Günter Esch: Essenzialmente, per ogni specifico campo di applicazione del nostro cliente, vogliamo scegliere il metodo di crittografia ottimale - questo potrebbe anche includere una crittografia spontanea: se si desidera comunicare criptando con il proprio destinatario, è possibile inviargli semplicemente un'e-mail con un allegato appropriato, che poi deve aprire e completare un breve processo di registrazione. Successivamente, può accedere ai contenuti dell'e-mail indipendentemente dalla chiave. Questo mostra già come SEPPmail abbia lavorato instancabilmente per 25 anni per rendere la sicurezza tramite crittografia il più semplice possibile - perché una soluzione di cybersecurity che non è facile e accessibile non serve affatto a un concetto di sicurezza. Il nostro utente deve quindi solo indicare che l'email è confidenziale, e il nostro sistema si occuperà del resto in background. Inoltre, offriamo un filtro email altamente professionale, che si trova alla porta d'ingresso dell'organizzazione e che filtra già spam e malware. A tal proposito, facciamo anche ampio uso di conoscenze locali: di recente, ad esempio, abbiamo registrato un aumento di attacchi dal Marocco, in cui venivano inviate false candidature per operatori sanitari in perfetto tedesco, al fine di introdurre le persone nel paese. Per l'invio sicuro di file di grandi dimensioni, offriamo inoltre una nostra soluzione specifica - poiché le e-mail hanno piuttosto rigide limitazioni di dimensione.

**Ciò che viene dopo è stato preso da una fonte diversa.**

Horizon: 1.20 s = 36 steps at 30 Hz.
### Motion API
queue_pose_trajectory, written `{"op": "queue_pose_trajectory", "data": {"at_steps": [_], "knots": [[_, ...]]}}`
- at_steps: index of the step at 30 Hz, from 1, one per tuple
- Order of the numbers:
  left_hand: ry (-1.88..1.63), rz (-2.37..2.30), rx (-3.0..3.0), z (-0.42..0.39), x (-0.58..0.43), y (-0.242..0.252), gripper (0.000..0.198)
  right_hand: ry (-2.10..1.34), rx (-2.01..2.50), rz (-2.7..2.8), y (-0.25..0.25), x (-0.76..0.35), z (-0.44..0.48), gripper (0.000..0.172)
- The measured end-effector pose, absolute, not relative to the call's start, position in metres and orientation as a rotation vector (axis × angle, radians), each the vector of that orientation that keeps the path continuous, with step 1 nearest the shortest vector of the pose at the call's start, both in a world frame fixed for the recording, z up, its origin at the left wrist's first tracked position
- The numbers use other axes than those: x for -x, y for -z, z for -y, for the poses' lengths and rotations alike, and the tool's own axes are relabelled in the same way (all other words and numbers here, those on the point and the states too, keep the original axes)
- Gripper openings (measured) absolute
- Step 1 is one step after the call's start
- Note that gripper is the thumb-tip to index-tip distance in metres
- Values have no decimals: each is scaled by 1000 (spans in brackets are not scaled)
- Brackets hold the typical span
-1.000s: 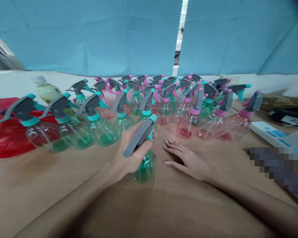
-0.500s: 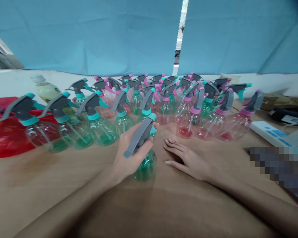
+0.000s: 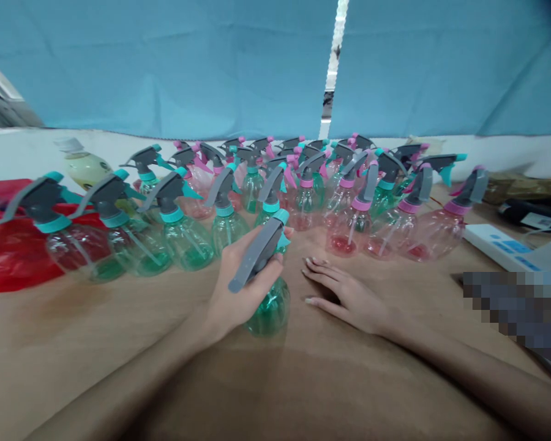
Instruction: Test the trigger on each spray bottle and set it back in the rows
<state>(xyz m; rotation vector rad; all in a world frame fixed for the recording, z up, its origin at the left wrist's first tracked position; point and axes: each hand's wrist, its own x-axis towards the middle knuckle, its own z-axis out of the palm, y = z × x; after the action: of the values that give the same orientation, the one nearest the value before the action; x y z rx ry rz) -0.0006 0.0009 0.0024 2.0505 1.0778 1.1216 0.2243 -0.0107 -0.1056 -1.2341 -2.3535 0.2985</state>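
Right inside the left hand (image 3: pixel 229 269) is a clear green spray bottle (image 3: pixel 267 312), with the fingers and thumb wrapped around its neck, just under the gray trigger head (image 3: pixel 259 251). It looks pretty much upright on the brown table (image 3: pixel 73 361), green-tinted at the bottom, teal nozzle pointing away from the wrist. Can't really see what the fingertips on the far side are doing, the bottle's head covers most of that.

Just to the right of that, the right hand (image 3: pixel 353 300) is palm down on the table, fingers relaxed and a bit spread, near the bottle but not touching it.

Beyond the left hand and off to its left you've got a front row of teal-collared green bottles (image 3: pixel 188 245), and past the right hand's fingertips there are three pink-collared ones (image 3: pixel 346 236). Behind those it's a whole crowd of mixed pink and green sprayers, packed too tight to count.

Way out left of the left hand: a red plastic bag (image 3: pixel 22 260), with a white-capped bottle (image 3: pixel 87 170) behind it. Well right of the right hand: a white power strip (image 3: pixel 493 242) and a blurred-out patch. Blue cloth (image 3: pixel 188 67) hangs behind everything.
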Motion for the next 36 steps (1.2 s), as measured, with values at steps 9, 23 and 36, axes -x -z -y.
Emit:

Wirtschaftsforum: Il tema della cybersecurity è diventato più rilevante per i vostri clienti di recente?
Günter Esch: Quando iniziai a lavorare per SEPPmail nel 2011, quasi nessuno era interessato a una comunicazione via email il più sicura possibile. Solo dopo le rivelazioni di Edward Snowden, quando è diventato chiaro chi poteva leggere le nostre email, l'interesse è cresciuto gradualmente - l'entrata in vigore del GDPR nel 2018 ha poi dato un ulteriore impulso all’implementazione. I danni derivanti dalla cybercriminalità, che colpiscono duramente la piccola e media impresa tedesca ogni anno, hanno comunque aumentato notevolmente la domanda - poiché è possibile un’adeguata protezione sostenibile ed economica! Da quando offriamo il nostro servizio anche come soluzione cloud, le barriere all'entrata sono ulteriormente diminuite, consentendo a SEPPmail di supportare clienti in una varietà di settori: dalle piccole imprese di copertura, a studi legali, cliniche, studi medici, banche e assicurazioni, fino ai fornitori automotive e alla DATEV, che offre la nostra soluzione come servizio a tutti i consulenti fiscali in Germania. Ci impegniamo ovunque sia essenziale una comunicazione sicura nella vita quotidiana.